> [INPUT MATERIAL]
==============================

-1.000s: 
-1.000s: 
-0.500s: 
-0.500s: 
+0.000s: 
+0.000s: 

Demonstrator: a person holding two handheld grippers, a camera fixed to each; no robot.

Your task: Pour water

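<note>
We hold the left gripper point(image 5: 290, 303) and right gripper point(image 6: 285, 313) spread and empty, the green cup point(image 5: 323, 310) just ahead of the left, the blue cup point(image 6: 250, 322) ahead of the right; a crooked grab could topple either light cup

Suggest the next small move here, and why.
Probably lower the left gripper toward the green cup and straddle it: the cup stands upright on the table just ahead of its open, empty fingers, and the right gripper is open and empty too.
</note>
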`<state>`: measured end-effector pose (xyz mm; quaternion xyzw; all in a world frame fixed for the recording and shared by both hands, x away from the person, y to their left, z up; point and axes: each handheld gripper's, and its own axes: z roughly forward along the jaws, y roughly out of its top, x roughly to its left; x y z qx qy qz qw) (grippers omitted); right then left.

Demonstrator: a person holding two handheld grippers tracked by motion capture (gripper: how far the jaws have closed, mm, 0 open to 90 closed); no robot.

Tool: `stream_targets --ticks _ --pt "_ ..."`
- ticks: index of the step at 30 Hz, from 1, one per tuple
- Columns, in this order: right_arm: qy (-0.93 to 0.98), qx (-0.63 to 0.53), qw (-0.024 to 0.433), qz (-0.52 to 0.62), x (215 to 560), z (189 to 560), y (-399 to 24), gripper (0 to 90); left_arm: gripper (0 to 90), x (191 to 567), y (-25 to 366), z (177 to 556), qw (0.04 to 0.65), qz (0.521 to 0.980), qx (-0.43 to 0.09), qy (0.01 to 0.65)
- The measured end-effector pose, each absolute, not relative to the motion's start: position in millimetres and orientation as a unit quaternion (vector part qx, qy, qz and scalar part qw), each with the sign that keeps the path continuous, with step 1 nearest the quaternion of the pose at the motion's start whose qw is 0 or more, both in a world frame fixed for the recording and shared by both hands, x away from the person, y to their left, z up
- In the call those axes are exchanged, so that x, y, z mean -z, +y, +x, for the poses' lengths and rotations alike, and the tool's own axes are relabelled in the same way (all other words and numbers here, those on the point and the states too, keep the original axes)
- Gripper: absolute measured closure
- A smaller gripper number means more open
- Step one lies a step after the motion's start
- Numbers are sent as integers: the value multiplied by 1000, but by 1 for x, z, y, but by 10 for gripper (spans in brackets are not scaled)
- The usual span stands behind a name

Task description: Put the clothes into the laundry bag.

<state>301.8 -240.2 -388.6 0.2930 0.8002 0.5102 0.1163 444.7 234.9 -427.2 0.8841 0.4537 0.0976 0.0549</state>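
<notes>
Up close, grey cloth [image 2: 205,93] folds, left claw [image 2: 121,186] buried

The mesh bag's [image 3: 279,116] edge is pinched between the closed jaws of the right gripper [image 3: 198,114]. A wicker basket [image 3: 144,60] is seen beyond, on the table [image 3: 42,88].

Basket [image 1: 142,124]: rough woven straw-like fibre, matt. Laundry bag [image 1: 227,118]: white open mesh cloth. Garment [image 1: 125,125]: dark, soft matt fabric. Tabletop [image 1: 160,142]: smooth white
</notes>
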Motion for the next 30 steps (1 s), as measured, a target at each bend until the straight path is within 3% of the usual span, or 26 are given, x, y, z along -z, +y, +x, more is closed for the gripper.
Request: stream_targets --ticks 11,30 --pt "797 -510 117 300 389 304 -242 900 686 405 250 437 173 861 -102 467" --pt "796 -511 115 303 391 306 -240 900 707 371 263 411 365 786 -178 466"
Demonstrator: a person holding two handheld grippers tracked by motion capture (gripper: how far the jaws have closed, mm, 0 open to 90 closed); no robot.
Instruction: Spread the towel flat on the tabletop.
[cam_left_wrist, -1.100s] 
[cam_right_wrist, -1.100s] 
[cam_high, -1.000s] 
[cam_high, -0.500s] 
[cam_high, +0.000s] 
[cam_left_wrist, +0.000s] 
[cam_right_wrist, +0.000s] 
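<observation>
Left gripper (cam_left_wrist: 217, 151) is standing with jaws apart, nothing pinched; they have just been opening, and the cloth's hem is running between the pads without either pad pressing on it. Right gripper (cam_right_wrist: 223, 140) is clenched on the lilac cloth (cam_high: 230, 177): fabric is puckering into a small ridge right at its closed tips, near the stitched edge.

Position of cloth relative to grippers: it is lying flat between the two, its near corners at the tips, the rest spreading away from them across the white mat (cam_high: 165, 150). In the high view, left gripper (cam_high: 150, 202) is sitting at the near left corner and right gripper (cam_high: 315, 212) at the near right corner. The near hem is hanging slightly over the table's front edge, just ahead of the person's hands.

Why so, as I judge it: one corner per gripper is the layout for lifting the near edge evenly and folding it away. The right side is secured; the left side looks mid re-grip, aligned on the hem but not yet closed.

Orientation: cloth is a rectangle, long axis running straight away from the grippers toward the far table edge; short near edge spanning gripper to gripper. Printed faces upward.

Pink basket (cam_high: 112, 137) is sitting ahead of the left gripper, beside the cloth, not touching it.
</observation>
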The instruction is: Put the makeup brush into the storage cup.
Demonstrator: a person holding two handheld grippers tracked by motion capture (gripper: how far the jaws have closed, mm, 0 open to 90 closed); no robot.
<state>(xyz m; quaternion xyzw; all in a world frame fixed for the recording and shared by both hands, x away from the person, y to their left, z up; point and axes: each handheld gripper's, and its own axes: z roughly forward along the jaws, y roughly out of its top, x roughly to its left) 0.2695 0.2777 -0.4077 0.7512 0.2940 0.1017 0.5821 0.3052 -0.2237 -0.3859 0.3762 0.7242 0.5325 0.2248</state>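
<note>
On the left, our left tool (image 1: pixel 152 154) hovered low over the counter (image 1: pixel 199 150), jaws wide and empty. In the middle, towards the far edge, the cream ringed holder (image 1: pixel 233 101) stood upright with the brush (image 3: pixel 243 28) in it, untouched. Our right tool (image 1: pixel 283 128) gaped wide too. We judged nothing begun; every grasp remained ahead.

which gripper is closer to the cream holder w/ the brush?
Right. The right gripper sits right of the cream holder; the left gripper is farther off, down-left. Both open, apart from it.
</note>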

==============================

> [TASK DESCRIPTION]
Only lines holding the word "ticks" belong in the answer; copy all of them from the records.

> [SOLUTION TO THE EXERCISE]
Tool: `stream_targets --ticks _ --pt "_ ..."`
- ticks: index of the step at 30 Hz, from 1, one per tuple
Request: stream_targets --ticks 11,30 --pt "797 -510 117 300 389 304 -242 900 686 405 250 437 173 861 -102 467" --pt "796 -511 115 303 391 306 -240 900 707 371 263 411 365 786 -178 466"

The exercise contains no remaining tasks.